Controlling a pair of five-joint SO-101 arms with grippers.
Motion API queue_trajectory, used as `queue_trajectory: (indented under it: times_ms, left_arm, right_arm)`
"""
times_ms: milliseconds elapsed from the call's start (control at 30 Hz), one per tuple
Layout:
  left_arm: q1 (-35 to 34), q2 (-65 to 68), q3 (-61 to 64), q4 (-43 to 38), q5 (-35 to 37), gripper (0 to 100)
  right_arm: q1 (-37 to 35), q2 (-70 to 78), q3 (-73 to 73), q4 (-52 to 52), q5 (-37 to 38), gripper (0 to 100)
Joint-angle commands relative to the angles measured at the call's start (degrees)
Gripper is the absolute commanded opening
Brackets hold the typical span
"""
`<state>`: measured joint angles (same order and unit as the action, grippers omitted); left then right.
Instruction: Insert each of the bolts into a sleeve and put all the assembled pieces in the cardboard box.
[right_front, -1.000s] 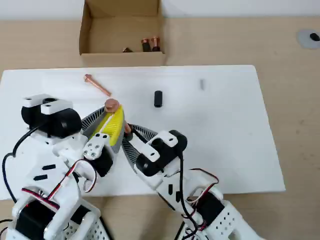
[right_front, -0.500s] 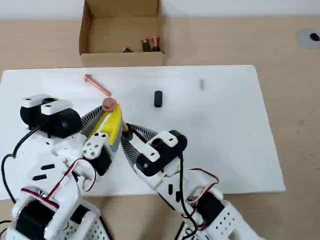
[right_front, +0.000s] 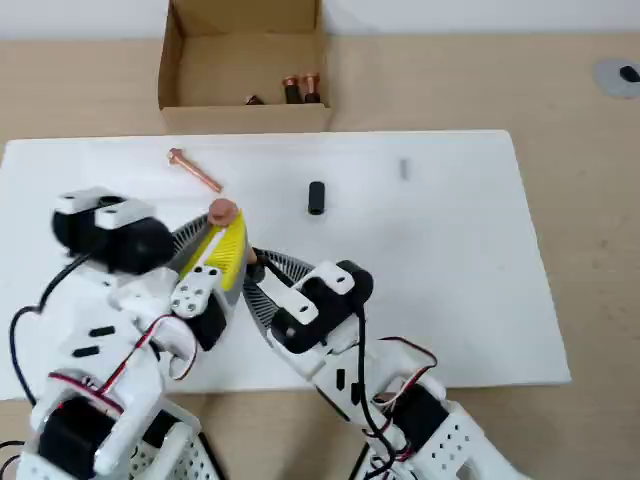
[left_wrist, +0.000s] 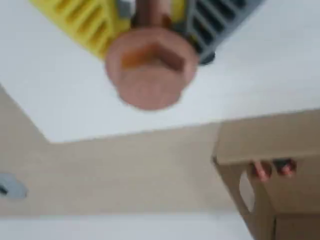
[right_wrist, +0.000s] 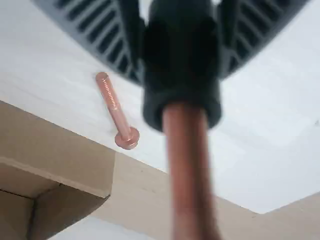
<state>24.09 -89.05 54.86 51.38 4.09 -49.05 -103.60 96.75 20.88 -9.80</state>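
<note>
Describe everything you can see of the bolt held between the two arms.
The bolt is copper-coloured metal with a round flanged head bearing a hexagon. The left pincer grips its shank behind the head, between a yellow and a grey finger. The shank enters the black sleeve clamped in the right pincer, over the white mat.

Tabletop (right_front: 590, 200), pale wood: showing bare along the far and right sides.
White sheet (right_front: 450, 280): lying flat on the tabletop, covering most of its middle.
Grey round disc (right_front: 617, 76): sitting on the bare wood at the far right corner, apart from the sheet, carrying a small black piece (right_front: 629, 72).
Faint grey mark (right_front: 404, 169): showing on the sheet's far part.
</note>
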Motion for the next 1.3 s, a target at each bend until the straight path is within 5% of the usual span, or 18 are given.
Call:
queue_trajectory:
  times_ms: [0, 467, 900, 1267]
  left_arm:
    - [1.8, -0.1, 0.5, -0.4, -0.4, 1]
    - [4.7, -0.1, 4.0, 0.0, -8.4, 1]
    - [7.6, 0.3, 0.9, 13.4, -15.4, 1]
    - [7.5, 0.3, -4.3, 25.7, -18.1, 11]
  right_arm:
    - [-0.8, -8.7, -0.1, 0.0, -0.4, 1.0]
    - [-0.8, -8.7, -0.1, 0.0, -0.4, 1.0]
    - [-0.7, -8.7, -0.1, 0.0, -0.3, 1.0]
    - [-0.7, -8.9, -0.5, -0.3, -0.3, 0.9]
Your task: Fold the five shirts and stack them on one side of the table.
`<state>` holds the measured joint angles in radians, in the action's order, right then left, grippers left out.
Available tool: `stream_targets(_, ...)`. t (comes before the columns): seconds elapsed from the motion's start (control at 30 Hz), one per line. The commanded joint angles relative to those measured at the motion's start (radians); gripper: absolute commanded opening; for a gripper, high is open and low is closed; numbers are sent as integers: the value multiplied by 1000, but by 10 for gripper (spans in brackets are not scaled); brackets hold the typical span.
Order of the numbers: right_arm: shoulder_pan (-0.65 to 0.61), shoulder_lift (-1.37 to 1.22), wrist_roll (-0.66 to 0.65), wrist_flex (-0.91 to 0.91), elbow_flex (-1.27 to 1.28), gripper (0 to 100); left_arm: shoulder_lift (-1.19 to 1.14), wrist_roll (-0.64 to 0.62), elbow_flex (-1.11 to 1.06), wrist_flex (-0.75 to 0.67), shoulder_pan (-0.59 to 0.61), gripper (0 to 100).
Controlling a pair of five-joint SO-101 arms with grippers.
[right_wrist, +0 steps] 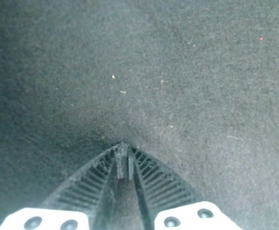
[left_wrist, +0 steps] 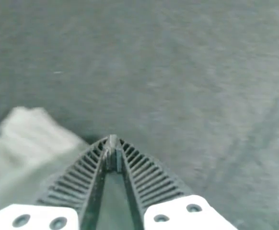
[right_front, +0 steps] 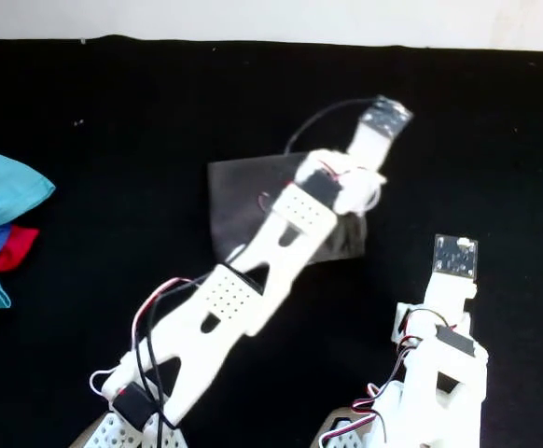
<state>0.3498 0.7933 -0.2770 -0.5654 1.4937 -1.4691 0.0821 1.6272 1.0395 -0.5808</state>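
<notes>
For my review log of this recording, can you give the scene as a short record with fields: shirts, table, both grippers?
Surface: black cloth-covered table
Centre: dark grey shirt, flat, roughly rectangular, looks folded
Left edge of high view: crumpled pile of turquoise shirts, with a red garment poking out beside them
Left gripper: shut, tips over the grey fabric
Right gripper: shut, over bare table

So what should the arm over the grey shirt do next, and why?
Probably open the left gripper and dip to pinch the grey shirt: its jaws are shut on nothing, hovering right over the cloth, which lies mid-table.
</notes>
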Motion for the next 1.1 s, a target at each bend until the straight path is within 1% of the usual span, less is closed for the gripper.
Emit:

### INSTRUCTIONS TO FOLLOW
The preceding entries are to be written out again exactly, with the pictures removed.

### RESULT
Controlling a pair of five-joint SO-101 arms with grippers.
Motion API queue_trajectory, used as `queue_trajectory: (indented under it: times_ms, left_arm, right_arm)`
"""
times_ms: milliseconds elapsed from the call's start (control at 30 Hz), one per tuple
Layout:
  left_arm: q1 (-35 to 34), q2 (-65 to 68), q3 (-61 to 64), q4 (-43 to 38), q5 (-35 to 37), gripper (0 to 100)
  right_arm: q1 (-37 to 35), q2 (-70 to 78), q3 (-73 to 73), q4 (-52 to 52), q5 (-37 to 38), gripper (0 to 100)
Joint-angle commands relative to the angles measured at the call's start (degrees)
Gripper is the absolute commanded opening
Brackets hold the typical span
"""
`<state>`: measured joint angles (same order and unit as the action, grippers omitted); left then right.
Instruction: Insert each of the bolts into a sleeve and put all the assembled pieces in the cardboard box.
[right_front, -1.000s] 
[right_front, -0.500s] 
[right_front, +0.000s] 
[left_wrist, +0.000s] 
[right_wrist, +0.000s] 
<state>24.09 -89.05 54.86 51.38 4.09 -49.05 -103.60 96.75 20.88 -9.80</state>
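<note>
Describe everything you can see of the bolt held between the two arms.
The bolt is copper-coloured metal with a round flanged head bearing a hexagon. The left pincer grips its shank behind the head, between a yellow and a grey finger. The shank enters the black sleeve clamped in the right pincer, over the white mat.

Tabletop (right_front: 590, 200), pale wood: showing bare along the far and right sides.
White sheet (right_front: 450, 280): lying flat on the tabletop, covering most of its middle.
Grey round disc (right_front: 617, 76): sitting on the bare wood at the far right corner, apart from the sheet, carrying a small black piece (right_front: 629, 72).
Faint grey mark (right_front: 404, 169): showing on the sheet's far part.
</note>
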Motion for the next 1.3 s, a target at each bend until the straight path is within 5% of the usual span, or 18 are given.
Call:
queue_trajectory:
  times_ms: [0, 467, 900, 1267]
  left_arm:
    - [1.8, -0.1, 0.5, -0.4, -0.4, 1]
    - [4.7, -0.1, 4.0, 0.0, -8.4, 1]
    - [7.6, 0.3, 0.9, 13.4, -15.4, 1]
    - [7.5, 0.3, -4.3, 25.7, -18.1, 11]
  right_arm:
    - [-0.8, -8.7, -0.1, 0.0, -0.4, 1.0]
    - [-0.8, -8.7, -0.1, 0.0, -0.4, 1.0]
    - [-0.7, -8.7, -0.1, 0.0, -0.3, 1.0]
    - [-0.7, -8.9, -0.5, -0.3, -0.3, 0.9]
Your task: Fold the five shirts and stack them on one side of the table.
`<state>` holds the measured joint angles in radians, in the action's order, right then left, grippers left out.
Available tool: `stream_targets(_, ...)`. t (comes before the columns): seconds elapsed from the motion's start (control at 30 Hz), one per line. The commanded joint angles relative to those measured at the motion's start (radians); gripper: absolute commanded opening; for a gripper, high is open and low is closed; numbers are sent as integers: the value multiplied by 1000, but by 10 for gripper (spans in brackets are not scaled); brackets hold the typical span.
Order of the numbers: right_arm: shoulder_pan (-0.65 to 0.61), shoulder_lift (-1.37 to 1.22), wrist_roll (-0.66 to 0.65), wrist_flex (-0.91 to 0.91), elbow_flex (-1.27 to 1.28), gripper (0 to 100); left_arm: shoulder_lift (-1.19 to 1.14), wrist_roll (-0.64 to 0.62), elbow_flex (-1.11 to 1.06), wrist_flex (-0.75 to 0.67), shoulder_pan (-0.59 to 0.61), gripper (0 to 100).
Controlling a pair of five-joint SO-101 arms with grippers.
[right_wrist, +0 steps] 
[left_wrist, +0 steps] 
[right_front, +0 steps] 
<state>0.3498 0.7933 -0.2770 -0.5654 1.4937 -1.4691 0.0821 1.6272 1.0395 -0.5808</state>
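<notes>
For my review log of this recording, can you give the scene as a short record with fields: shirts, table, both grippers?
Surface: black cloth-covered table
Centre: dark grey shirt, flat, roughly rectangular, looks folded
Left edge of high view: crumpled pile of turquoise shirts, with a red garment poking out beside them
Left gripper: shut, tips over the grey fabric
Right gripper: shut, over bare table

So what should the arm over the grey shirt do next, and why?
Probably open the left gripper and dip to pinch the grey shirt: its jaws are shut on nothing, hovering right over the cloth, which lies mid-table.
</notes>
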Motion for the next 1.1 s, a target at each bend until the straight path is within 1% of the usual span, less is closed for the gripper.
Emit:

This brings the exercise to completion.